Data Science Asked by towi_parallelism on June 26, 2021
I am using Repeated K-folds (RepeatedKFold(n_splits=10, n_repeats=10, random_state=999)
from sklearn) to provide reliable scores for a linear regression on my dataset.
The dataset has some outliers which should stay and also similar cases can be seen in future observations. When a trained data in a fold tries to predict such observations, I get negative scores (at least, this is my interpretation)
Question: the main question is what should I do with one (or a few) bad score(s) out of many? How should I report them and how useful would that be?
Using 10 splits and 10 repeats for a data of size ~3000 observations, I will get 100 r-squared scores which are all in a good range (0.97
to 0.99
). There is only one guy ruining the game and the score is so bad (-11535
) that I cannot even get an average!
[ 9.87345591e-01 9.73912516e-01 ... -1.15353090e+04 ... 9.72986827e-01]
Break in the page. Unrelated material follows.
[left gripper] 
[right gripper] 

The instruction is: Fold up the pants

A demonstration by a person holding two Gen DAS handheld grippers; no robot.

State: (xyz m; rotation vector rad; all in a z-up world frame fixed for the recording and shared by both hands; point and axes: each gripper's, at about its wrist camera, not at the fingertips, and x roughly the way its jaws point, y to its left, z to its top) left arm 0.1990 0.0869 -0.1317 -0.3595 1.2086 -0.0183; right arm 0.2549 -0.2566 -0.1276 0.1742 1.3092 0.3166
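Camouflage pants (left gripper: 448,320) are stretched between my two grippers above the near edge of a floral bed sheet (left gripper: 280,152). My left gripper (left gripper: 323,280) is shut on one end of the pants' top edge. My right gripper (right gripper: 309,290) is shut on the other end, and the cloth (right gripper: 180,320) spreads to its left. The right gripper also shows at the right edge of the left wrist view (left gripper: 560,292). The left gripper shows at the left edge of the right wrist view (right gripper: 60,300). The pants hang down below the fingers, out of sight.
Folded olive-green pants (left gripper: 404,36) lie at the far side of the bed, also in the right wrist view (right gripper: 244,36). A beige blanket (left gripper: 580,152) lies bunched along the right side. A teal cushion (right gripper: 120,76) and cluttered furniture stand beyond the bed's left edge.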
What shall I do in this case? how to report it and/or how to cure it?
Your result is really a bit strange (it’s the R2, right, so the score makes no sense as R2 should be in a range between 0,1). When you do 10fold cv, each bit of your data will be used in one of the folds. So when 9/10 runs are okay, but one of the 10 scores in a 10th run is very bad, it could be coincidental clustering of your outliers in this one case.
For me this raises the question of robustness. So I would run „a lot“ of 10fold cv over my data to see if the problem occurs again (and to what extent). This is cheap in your case but gives you good arguments.
Also this gives you a good idea of how sensitive your model actually is to potential „strange“ outliers which might be part of real world problems when I understand you correctly.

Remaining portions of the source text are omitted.